Public Safety: Natural Disasters Research Paper Starter

Public Safety: Natural Disasters

Natural disasters include a range of events such as earthquake, hurricane, avalanche, flood, severe storms and volcanic eruptions. As such, they constitute risks to lives, health and the environment. It has become axiomatic within the social sciences that modern society is generally understood as a risk society (Beck, 1992). In risk society, risk is globalized and generalized in ways that seem out of the individual's control; nonetheless, science and technology are presented as solutions to the problems of uncertainty and anxiety that risk generates. Natural disasters exemplify events that seem out of the individual's control, that generate uncertainty and anxiety, and that have several elements in common: they are relatively unexpected; emergency and rescue personnel may be overwhelmed; and lives, public health and the environment are endangered (Department of Homeland Security, 2003). They disrupt "lives, spaces, organizations and institutions" (Iverson & Armstrong, 2008, p. 2) which policy and research responses have tended to assume were functioning adequately prior to the event. Moreover, natural disasters, such as Hurricane Katrina, as forms of "catastrophic risk," follow the poor (Beck, 2006) and exacerbate pre-existing social and economic divisions and vulnerabilities.
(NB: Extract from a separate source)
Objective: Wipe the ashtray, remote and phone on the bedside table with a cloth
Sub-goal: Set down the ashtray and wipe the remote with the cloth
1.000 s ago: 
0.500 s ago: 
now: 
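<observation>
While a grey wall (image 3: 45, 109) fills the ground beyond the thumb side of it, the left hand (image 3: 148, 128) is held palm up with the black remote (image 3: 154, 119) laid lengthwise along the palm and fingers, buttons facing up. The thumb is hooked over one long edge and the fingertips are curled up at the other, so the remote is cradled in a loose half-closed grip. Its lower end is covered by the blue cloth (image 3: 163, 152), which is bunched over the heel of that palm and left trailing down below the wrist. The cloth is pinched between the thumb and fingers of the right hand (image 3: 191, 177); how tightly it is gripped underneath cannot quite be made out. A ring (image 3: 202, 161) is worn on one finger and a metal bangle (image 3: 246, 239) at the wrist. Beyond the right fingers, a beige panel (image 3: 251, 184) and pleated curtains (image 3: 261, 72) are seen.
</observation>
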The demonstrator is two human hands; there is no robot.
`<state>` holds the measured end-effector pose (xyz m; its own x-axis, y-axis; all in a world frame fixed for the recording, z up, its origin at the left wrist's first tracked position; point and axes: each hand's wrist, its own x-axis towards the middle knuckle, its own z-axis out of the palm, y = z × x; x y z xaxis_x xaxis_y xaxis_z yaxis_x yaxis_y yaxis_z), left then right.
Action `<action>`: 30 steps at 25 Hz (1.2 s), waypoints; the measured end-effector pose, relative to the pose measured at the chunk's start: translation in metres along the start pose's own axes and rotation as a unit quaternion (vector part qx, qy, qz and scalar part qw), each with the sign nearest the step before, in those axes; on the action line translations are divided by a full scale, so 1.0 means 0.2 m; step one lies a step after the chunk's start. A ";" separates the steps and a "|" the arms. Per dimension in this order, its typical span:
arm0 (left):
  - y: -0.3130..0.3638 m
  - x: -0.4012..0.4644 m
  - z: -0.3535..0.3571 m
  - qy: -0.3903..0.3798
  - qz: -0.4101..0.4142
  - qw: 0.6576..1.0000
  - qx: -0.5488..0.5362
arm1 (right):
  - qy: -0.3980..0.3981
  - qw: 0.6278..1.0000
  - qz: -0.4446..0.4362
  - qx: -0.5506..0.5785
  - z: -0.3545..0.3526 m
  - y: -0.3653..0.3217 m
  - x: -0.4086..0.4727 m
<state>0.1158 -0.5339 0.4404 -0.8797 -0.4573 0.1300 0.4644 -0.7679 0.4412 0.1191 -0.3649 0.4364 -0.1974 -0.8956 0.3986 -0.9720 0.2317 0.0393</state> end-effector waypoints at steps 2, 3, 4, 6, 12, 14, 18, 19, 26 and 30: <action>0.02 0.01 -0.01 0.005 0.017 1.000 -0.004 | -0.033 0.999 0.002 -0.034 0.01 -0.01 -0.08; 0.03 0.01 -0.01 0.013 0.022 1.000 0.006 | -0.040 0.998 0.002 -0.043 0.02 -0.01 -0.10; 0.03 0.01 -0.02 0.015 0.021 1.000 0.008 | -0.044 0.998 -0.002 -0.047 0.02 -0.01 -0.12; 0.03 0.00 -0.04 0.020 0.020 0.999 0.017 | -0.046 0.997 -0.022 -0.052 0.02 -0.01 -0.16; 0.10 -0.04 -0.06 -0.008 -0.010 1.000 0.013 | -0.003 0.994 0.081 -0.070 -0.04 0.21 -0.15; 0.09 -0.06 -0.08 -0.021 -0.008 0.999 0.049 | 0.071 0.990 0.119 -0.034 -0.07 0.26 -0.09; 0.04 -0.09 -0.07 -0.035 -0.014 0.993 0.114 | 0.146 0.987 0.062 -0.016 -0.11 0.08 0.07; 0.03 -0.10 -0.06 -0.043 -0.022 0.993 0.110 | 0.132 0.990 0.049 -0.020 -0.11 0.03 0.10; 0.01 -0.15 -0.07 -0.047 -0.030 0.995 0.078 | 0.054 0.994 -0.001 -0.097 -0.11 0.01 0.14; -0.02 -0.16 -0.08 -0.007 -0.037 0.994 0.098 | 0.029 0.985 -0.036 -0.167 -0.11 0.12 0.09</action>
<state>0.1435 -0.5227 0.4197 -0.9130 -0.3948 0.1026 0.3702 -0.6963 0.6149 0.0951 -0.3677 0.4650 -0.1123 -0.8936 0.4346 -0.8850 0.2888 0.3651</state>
Policy research and development therefore has focused on the intersection of local, regional and federal responses to natural disasters.

Keywords Community Emergency Response Team; Disaster Preparedness; Federal Emergency Management Association (FEMA); Hurricane; Natural Disaster; Policy; Risk Society; Risk Assessment

Social Issues

Overview

Natural disasters include a range of events such as earthquake, hurricane, avalanche, flood, severe storms and volcanic eruptions. As such, they constitute risks to lives, health and the environment. It has become axiomatic within the social sciences that modern society is generally understood as a risk society (Beck, 1992). In risk society, while risk is globalized and generalized in ways that seem out of the individual's control, nonetheless, science and technology are presented as solutions to the problems of uncertainty and anxiety that risk generates. Natural disasters exemplify events that seem out of the individual's control, that generate uncertainty and anxiety and that have several elements in common: they are relatively unexpected; emergency and rescue personnel may be overwhelmed; and lives, public health and the environment are endangered (Department of Homeland Security, 2003). They disrupt "lives, spaces, organizations and institutions" (Iverson & Armstrong, 2008, p. 2) which policy and research responses have tended to assume were functioning adequately prior to the event. Moreover, natural disasters, such as Hurricane Katrina, as forms of "catastrophic risk," follow the poor (Beck, 2006) and exacerbate pre-existing social and economic divisions and vulnerabilities. Therefore, policy research and development has focused on the intersection of local, regional, and federal responses to natural disasters.

Hurricane Katrina

There is perhaps no recent natural disaster that has touched the lives of Americans as did Hurricane Katrina (though some would argue that 2012s Hurricane Sandy, the largest and second most expensive hurricane in terms of damages, was equally devastating). In combination with Hurricane Rita, this natural disaster:

… displaced more than 1.5 million people, took more than 1800 lives, destroyed more than 200,000 homes and businesses, and left a scar of devastation on Louisiana and the Gulf Coast- both physical and psychological — that is likely to persist for decades (Allen, 2006, p. 2).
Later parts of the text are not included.